(Stored entries)

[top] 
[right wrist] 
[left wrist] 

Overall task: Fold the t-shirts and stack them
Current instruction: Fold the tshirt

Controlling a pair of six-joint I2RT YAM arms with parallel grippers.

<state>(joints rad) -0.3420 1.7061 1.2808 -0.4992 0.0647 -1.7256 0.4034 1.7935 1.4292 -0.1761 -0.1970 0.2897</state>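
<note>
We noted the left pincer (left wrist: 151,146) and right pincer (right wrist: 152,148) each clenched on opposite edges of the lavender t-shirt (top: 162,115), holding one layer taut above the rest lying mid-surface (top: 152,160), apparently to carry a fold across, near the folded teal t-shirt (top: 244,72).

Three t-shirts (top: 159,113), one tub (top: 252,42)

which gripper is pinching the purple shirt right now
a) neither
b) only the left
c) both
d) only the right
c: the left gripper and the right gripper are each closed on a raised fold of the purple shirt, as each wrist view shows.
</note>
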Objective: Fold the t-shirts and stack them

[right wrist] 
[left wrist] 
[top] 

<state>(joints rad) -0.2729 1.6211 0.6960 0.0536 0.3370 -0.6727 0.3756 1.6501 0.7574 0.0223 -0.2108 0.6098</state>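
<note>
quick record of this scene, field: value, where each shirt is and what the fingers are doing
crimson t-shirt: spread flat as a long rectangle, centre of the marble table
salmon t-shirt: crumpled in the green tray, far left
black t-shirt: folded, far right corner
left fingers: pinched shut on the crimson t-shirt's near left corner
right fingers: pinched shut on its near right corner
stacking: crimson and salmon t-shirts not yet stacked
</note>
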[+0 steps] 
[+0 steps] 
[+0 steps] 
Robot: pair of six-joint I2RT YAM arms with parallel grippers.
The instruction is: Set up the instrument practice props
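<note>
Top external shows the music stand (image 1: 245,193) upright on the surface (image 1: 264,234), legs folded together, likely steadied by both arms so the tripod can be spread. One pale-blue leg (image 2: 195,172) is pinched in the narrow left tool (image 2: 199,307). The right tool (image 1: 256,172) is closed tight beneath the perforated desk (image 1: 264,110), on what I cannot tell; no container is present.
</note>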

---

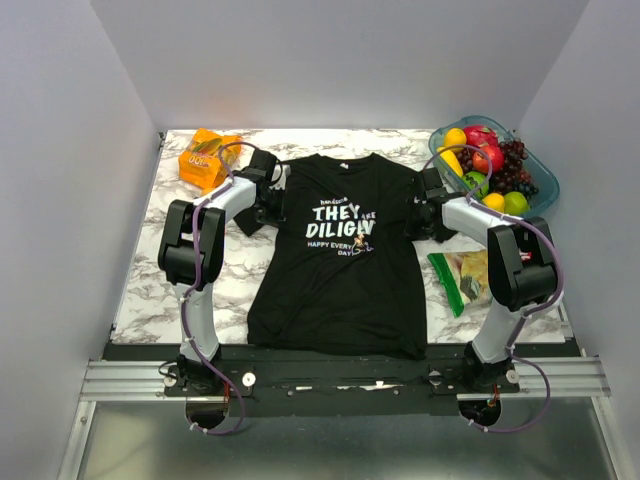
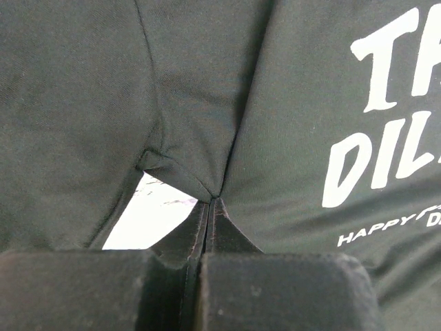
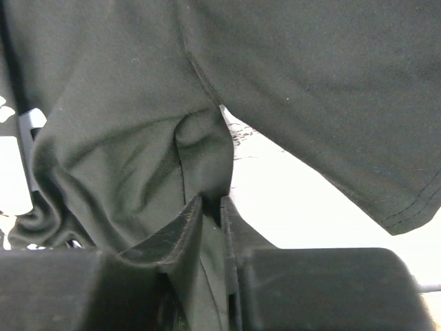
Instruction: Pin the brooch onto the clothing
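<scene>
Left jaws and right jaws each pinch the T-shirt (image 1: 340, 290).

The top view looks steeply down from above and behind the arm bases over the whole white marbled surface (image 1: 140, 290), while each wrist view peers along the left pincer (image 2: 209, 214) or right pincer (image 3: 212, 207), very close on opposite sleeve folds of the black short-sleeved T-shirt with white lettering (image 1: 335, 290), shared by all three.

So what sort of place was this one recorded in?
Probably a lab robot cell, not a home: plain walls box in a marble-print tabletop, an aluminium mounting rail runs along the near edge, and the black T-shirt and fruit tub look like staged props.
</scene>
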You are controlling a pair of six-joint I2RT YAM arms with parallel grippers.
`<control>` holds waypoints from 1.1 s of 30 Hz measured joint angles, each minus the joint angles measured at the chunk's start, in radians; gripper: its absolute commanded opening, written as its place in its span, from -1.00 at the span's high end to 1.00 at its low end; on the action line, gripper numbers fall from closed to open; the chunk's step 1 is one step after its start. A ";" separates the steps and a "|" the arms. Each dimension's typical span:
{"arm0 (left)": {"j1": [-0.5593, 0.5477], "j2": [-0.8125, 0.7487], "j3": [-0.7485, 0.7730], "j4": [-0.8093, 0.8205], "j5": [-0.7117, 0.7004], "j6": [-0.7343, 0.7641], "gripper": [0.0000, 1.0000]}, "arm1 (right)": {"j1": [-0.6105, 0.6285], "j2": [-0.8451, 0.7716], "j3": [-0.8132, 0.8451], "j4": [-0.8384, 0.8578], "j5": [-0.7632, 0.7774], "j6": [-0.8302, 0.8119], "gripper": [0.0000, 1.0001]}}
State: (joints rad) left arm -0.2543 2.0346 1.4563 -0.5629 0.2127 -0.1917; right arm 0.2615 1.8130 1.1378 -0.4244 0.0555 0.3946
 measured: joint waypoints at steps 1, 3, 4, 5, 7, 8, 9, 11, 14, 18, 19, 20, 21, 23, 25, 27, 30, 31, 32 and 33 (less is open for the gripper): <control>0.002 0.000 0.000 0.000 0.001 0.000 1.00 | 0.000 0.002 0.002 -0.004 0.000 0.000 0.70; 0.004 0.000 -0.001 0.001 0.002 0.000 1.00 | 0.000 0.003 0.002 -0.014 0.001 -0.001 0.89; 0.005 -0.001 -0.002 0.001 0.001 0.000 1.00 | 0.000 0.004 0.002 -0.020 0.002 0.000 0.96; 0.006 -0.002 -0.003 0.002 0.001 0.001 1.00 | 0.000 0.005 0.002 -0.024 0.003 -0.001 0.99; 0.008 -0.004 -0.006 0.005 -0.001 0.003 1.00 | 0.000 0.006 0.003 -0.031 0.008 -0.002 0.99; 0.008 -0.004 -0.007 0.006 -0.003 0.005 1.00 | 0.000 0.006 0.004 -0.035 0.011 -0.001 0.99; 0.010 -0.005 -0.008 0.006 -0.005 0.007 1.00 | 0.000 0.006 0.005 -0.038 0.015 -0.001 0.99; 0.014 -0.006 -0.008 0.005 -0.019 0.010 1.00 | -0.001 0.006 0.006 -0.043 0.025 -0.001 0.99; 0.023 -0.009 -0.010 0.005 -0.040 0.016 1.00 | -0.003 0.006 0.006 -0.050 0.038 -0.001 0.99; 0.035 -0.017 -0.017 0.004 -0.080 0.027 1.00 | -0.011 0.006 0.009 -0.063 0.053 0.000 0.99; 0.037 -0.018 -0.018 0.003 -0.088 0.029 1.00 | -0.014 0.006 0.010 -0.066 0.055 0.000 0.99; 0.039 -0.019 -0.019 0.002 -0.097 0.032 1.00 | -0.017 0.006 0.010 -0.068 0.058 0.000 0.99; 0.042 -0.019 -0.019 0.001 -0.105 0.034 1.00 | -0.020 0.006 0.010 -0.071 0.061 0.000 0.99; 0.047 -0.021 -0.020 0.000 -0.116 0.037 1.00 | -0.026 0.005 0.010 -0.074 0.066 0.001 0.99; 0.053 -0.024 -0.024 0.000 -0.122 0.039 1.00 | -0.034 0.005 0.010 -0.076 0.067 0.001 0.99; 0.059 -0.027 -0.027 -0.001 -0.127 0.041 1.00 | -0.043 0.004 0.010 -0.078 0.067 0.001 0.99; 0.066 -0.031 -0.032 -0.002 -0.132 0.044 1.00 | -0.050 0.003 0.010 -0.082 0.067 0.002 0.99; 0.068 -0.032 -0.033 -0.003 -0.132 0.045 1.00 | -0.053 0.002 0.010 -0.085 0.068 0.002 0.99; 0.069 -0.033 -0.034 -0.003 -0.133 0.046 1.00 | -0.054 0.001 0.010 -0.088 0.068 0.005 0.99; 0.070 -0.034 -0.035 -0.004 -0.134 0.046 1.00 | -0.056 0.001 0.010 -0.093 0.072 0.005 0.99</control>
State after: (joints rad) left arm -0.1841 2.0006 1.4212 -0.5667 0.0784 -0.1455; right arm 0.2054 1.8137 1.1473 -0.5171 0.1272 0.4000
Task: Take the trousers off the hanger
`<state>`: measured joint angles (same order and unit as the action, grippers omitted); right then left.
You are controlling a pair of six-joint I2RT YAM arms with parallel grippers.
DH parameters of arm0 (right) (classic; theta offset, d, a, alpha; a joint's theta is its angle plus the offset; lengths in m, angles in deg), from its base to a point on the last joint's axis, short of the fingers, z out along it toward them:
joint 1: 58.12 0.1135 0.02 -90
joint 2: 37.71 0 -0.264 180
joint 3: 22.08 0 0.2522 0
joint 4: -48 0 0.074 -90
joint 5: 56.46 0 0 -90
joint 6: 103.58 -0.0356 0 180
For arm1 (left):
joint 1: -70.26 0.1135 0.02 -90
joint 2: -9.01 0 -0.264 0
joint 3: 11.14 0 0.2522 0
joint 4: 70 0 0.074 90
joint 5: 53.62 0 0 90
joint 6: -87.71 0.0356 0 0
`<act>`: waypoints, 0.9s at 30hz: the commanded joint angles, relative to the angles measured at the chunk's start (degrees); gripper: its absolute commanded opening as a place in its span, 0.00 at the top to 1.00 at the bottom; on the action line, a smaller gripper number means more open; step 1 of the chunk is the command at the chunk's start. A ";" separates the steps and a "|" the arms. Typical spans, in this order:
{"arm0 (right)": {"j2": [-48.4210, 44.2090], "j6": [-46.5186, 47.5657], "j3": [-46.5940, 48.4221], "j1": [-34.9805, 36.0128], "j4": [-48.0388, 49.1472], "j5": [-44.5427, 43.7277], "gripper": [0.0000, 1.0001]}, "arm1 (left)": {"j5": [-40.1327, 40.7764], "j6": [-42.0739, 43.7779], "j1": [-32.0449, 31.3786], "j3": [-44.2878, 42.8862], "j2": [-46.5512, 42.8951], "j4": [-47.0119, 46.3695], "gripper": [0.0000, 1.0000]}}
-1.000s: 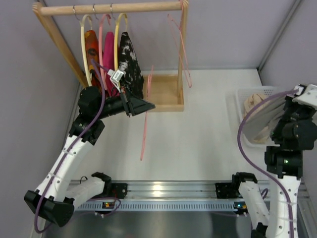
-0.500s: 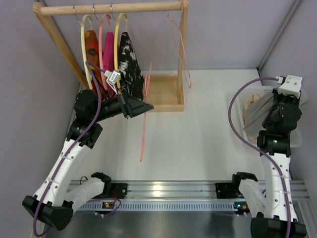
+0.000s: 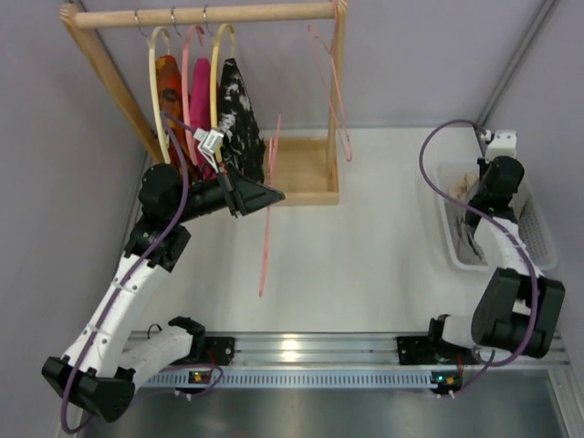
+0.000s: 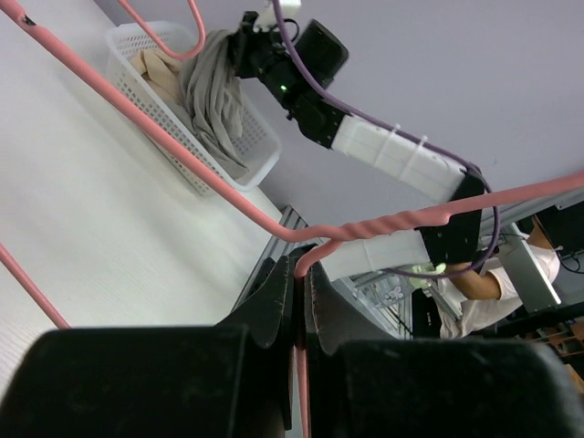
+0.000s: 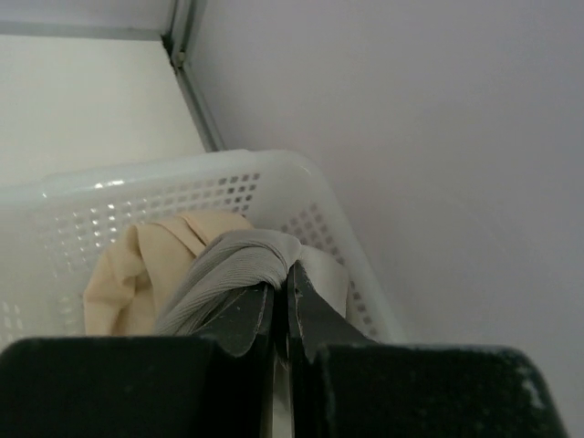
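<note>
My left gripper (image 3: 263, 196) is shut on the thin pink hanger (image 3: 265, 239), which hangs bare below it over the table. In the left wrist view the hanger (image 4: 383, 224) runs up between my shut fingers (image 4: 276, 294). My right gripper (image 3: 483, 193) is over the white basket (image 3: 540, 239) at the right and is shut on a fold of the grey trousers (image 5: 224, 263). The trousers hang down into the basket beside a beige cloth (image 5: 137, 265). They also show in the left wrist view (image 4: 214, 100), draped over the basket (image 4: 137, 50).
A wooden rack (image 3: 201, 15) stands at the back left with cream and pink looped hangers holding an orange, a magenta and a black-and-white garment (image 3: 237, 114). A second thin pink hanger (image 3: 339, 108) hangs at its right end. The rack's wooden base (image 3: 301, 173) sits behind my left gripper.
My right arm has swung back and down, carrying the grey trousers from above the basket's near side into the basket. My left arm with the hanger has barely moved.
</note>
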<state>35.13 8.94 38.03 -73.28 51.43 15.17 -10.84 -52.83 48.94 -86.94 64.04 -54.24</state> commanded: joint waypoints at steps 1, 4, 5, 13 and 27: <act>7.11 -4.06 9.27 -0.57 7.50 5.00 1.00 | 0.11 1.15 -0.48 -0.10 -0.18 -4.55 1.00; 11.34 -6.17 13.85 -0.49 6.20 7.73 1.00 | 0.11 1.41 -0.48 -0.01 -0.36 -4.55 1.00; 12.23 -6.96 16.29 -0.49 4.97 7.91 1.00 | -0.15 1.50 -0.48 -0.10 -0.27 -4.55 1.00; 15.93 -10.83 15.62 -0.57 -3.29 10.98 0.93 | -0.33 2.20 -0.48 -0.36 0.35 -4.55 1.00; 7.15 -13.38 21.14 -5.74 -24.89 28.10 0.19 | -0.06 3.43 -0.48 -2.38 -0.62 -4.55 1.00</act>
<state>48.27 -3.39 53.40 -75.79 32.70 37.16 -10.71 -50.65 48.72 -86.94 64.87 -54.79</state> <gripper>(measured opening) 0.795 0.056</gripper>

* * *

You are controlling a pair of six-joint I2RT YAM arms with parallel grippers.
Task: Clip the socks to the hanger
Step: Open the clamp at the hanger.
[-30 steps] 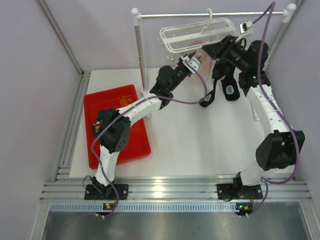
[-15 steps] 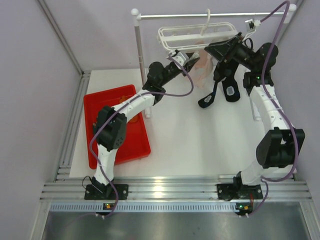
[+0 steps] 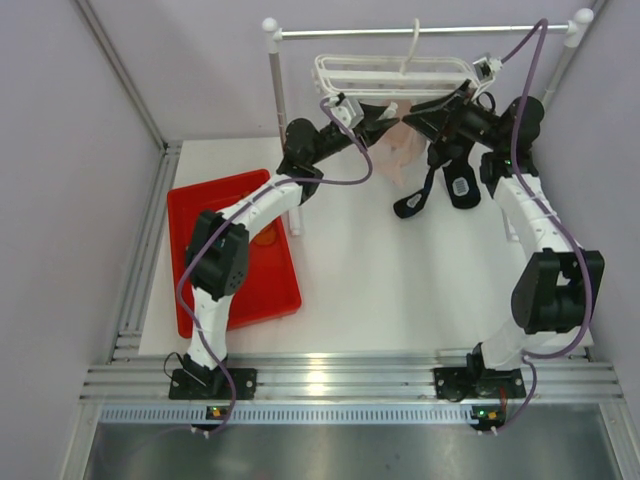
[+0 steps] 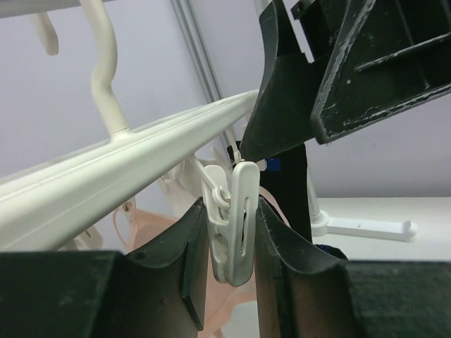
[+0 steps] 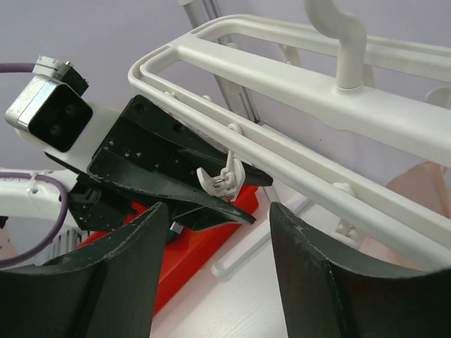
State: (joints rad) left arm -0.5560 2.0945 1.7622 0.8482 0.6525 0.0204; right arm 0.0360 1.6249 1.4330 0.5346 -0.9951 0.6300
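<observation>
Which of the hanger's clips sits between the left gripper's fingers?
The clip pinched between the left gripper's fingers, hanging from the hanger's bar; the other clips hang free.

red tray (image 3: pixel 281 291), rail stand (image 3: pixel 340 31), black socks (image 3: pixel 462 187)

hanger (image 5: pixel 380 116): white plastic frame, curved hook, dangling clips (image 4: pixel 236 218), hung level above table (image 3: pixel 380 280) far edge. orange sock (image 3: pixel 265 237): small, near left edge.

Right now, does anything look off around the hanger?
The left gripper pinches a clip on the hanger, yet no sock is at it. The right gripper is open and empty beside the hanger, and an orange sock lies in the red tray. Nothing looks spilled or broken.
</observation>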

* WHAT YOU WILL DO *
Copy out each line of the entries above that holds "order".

* COMPLETED EXERCISE *
`<state>`: measured joint angles (same order and unit as the action, grippers omitted); right then left.
`<act>`: waypoints, 0.9s at 30hz: the commanded joint angles, relative to the angles measured at the chunk's start (degrees); gripper: its absolute commanded opening as a place in its span, 0.00 at the top to 1.00 at the bottom; on the action line, a smaller gripper number means more open; step 1 of the chunk is the command at the chunk's start. A ";" separates the steps and a "|" the arms. Typical spans, in this order:

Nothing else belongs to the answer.